The diet of the rhinoceros hornbill is dominated by fruit, but it will take any insect, small reptile, rodent, and smaller birds that it can catch.

===Breeding===

The courtship and bonding of these birds are critical, as the female must trust the male to provide her with everything when she is incubating and raising chicks. These hornbills make their nests inside tree trunks, and the female stays inside with the eggs and then with the chicks, while the male brings them food. After the eggs are laid, the male collects mud, and the pair pack that mud, along with food and feces, to wall up the entrance to the tree cavity. They leave a very small hole, just large enough for the male to feed the female, and later the chicks, and for the female to defecate through the hole. Once the chicks are fully feathered and old enough to leave the nest, the parents chip away the dry mud to let the chicks out.

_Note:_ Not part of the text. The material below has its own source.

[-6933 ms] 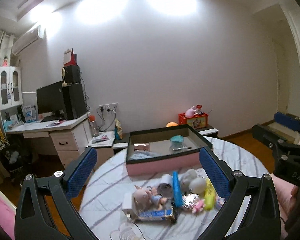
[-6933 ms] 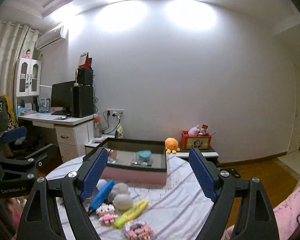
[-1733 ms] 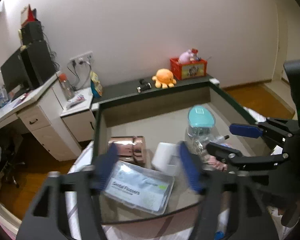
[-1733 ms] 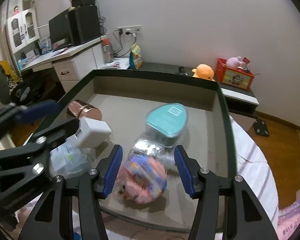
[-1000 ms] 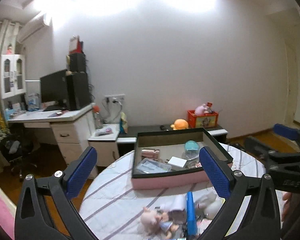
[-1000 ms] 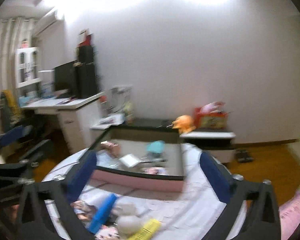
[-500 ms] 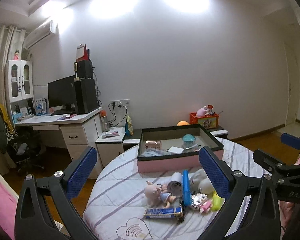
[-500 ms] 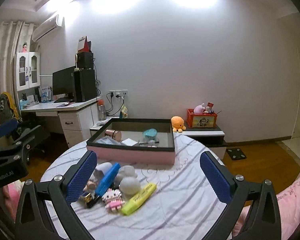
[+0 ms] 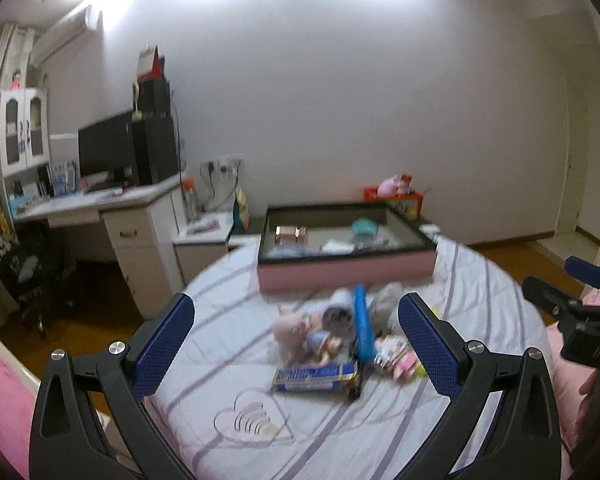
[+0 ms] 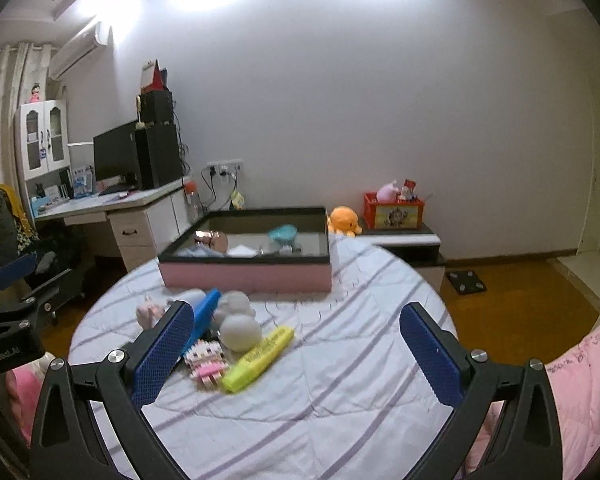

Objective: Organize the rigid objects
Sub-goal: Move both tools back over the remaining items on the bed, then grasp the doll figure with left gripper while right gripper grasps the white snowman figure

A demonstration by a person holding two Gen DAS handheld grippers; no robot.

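I've got both tongs spread wide and empty, left tongs [image 9: 296, 332] and right tongs [image 10: 296, 340] above the round table [image 10: 340, 392]. The toy pile [image 10: 220, 332] sits just in front of the pink box [image 10: 246, 270], touching nothing of mine.

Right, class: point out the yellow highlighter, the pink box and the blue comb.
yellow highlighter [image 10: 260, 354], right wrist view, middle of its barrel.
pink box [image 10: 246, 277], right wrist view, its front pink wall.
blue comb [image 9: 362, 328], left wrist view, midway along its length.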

There has been recording interbreeding between the rhinoceros hornbill and the great hornbill, with successful raising of the chicks.

==Status and conservation==
The rhinoceros hornbill faces a number of threats, including loss of its rainforest habitat, as well as hunting for its meat, and its skull and feathers. Habitat destruction has led to the loss of the large trees the species requires for breeding, which in turn makes it easier for poachers to find the rhinoceros hornbill. It is frequently shot at by poachers due to confusion with the highly sought-after helmeted hornbill. Due to this, the species was uplisted to vulnerable from near threatened on the IUCN Red List in 2018.

==Cultural significance==
Some Dayak people, especially the Ibanic groups, believe it to be the chief of worldly birds or the supreme worldly bird, and its statue is used to welcome the god of the augural birds, Sengalang Burong, to the feasts and celebrations of humankind. Contrary to some misunderstandings, the rhinoceros hornbill does not represent their war god, who is represented in this world by the brahminy kite.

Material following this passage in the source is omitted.